(Records from a data source)
%%

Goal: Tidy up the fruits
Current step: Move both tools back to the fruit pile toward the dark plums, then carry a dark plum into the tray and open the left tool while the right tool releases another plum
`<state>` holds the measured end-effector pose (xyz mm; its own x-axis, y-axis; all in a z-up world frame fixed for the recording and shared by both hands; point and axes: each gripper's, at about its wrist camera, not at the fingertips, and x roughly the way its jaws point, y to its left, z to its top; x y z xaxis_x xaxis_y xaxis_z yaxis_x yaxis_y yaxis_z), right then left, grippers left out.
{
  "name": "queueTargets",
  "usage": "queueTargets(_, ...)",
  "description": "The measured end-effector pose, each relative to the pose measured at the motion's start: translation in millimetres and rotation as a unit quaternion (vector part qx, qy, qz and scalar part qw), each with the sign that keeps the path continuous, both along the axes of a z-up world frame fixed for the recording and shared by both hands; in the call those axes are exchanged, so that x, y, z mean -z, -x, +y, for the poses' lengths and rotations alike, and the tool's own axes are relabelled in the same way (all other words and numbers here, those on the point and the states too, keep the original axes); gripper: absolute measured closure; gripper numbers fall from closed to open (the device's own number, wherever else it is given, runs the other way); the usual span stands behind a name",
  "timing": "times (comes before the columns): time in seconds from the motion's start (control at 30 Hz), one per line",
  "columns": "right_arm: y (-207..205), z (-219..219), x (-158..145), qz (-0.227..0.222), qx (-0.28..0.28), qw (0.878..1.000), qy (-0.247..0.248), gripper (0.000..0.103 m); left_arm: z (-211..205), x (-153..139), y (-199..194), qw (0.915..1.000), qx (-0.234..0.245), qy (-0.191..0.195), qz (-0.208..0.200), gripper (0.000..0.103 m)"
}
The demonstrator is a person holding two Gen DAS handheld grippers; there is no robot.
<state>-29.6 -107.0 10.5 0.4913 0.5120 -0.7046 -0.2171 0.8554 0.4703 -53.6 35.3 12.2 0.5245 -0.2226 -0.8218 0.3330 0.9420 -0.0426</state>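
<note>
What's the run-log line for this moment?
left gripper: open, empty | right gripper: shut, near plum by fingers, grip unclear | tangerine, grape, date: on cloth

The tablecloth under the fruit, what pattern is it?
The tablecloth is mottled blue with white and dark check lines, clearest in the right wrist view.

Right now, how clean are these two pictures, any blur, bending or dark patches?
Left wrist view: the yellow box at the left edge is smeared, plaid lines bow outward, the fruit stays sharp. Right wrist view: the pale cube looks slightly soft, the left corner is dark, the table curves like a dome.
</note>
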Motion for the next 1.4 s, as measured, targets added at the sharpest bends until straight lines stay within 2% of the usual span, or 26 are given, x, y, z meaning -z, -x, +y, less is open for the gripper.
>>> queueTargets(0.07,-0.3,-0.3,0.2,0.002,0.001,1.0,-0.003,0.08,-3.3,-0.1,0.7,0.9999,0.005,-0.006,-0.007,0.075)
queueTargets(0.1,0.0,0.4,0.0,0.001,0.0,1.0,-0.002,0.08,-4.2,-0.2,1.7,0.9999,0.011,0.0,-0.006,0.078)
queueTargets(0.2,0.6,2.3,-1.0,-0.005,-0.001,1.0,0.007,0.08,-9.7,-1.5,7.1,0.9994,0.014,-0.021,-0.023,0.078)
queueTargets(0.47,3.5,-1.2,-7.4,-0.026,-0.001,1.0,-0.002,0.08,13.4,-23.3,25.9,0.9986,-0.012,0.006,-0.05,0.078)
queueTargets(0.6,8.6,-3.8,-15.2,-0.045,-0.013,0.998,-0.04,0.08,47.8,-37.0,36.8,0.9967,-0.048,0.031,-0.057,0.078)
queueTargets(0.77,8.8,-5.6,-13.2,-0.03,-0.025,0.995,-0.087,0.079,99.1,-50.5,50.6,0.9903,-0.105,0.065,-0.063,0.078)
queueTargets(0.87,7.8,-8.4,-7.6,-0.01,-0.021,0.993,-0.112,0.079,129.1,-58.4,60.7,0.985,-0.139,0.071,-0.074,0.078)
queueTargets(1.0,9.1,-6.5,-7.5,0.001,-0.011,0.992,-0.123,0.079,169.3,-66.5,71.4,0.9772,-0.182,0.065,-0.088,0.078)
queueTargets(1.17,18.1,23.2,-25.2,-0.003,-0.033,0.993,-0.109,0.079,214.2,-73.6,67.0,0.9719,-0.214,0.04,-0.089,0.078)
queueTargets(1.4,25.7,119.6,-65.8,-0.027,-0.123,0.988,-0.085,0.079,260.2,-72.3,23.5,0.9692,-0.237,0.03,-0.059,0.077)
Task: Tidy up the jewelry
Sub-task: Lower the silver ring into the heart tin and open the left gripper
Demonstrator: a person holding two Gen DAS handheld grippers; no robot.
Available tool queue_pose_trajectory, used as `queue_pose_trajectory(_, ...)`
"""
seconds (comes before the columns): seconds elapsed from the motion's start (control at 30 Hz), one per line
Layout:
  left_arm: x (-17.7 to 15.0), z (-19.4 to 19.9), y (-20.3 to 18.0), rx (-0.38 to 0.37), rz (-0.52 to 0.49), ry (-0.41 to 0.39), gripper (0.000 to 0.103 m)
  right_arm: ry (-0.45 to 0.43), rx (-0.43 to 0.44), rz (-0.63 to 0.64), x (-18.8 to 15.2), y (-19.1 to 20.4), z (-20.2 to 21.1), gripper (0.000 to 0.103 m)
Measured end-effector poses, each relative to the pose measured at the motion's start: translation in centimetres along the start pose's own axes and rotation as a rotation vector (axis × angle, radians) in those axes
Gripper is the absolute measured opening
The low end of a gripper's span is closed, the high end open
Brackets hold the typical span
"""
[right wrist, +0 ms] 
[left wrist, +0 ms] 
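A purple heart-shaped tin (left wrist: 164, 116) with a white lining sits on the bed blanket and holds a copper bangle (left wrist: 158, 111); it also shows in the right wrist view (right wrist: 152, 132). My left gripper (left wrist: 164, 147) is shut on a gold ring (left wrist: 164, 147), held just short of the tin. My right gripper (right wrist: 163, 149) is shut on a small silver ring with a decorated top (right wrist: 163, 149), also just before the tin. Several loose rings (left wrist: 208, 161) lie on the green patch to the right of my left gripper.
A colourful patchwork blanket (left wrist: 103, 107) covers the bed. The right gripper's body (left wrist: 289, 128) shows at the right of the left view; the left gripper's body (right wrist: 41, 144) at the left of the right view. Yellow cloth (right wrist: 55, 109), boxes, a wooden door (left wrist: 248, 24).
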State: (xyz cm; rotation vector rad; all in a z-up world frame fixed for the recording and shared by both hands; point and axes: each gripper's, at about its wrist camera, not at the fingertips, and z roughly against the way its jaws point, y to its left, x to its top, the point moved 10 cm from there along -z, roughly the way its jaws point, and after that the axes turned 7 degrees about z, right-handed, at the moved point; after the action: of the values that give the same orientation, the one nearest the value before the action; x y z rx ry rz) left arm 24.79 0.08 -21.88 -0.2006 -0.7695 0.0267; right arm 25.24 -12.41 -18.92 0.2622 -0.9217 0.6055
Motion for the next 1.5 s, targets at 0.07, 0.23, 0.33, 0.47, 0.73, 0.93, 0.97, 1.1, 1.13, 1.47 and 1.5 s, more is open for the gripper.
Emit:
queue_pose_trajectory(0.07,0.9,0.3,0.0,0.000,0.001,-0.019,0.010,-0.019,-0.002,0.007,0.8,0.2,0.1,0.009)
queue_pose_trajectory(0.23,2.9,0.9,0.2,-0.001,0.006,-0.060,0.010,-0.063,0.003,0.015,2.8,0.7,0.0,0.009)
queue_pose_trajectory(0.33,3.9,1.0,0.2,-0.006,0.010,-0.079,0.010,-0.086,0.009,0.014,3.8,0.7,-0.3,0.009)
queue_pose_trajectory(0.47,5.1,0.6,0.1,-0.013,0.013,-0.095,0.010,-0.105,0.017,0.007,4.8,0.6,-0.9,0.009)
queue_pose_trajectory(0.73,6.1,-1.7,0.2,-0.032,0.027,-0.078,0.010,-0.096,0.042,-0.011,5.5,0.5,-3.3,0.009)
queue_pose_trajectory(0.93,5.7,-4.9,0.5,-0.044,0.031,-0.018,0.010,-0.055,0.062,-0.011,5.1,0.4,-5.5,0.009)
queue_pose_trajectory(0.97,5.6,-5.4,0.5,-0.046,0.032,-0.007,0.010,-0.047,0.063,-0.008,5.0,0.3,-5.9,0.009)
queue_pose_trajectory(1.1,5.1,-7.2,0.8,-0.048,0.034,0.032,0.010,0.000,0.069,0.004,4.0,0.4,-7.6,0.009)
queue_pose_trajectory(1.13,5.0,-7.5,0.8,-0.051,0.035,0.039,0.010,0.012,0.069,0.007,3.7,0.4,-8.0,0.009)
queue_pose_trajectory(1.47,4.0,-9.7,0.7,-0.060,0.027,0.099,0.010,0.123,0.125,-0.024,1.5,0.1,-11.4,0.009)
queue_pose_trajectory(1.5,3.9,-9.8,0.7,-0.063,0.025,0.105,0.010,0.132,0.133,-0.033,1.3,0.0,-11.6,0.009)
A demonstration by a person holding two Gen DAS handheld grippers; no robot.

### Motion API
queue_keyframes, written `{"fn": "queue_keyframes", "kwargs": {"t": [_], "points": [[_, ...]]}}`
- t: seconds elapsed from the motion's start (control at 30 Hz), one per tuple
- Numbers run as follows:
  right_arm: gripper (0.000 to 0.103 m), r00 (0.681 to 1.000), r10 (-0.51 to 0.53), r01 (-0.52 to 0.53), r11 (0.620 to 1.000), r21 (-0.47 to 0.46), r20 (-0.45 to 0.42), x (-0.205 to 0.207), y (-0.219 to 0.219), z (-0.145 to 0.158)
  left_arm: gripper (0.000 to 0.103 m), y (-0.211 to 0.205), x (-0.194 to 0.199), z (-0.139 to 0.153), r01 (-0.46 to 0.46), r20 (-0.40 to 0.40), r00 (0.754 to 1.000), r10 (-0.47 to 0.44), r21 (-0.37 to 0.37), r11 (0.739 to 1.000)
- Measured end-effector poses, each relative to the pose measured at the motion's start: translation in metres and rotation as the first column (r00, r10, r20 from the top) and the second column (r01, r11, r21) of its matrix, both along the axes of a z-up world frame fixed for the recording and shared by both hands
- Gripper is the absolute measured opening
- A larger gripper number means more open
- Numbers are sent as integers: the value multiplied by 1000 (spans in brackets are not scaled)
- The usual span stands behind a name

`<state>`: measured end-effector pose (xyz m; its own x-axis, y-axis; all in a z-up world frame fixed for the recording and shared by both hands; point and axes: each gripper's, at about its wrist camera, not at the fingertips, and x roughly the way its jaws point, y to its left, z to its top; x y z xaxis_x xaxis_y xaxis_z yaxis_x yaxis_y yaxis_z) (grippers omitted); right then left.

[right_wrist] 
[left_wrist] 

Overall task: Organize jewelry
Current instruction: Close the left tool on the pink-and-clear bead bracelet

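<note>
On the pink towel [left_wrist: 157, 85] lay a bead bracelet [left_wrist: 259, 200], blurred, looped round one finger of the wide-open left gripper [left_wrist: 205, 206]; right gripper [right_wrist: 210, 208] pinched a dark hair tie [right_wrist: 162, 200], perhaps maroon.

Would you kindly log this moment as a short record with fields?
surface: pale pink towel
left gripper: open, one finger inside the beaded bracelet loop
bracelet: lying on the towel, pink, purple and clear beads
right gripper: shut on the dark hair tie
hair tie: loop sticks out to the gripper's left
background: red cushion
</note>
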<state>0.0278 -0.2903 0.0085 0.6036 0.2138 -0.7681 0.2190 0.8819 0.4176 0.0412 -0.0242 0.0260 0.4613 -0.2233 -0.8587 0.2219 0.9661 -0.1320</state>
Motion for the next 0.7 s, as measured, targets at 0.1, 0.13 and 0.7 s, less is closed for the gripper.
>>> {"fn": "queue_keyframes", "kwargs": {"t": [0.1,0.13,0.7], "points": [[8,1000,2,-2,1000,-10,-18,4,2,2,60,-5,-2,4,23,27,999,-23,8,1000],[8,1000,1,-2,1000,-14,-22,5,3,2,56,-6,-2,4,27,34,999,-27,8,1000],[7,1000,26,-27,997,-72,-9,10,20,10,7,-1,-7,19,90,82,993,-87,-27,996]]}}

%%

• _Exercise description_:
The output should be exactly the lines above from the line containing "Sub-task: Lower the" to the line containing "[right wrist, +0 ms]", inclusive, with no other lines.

• _Result for this exercise_:
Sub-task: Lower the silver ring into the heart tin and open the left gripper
Demonstrator: a person holding two Gen DAS handheld grippers; no robot.
Available tool queue_pose_trajectory, used as `queue_pose_trajectory(_, ...)`
"""
seconds (comes before the columns): seconds elapsed from the motion's start (control at 30 Hz), one per line
Layout:
  left_arm: x (-17.7 to 15.0), z (-19.4 to 19.9), y (-20.3 to 18.0), rx (-0.38 to 0.37), rz (-0.52 to 0.49), ry (-0.41 to 0.39), gripper (0.000 to 0.103 m)
  right_arm: ry (-0.45 to 0.43), rx (-0.43 to 0.44), rz (-0.63 to 0.64), x (-18.8 to 15.2), y (-19.1 to 20.4), z (-20.2 to 21.1), gripper (0.000 to 0.103 m)
Measured end-effector poses, each relative to the pose measured at the motion's start: translation in centimetres along the start pose's own axes and rotation as a rotation vector (axis × angle, radians) in those axes
Gripper is the absolute measured opening
The low end of a gripper's span is closed, the high end open
Brackets hold the typical span
"""
[right wrist, +0 ms] 

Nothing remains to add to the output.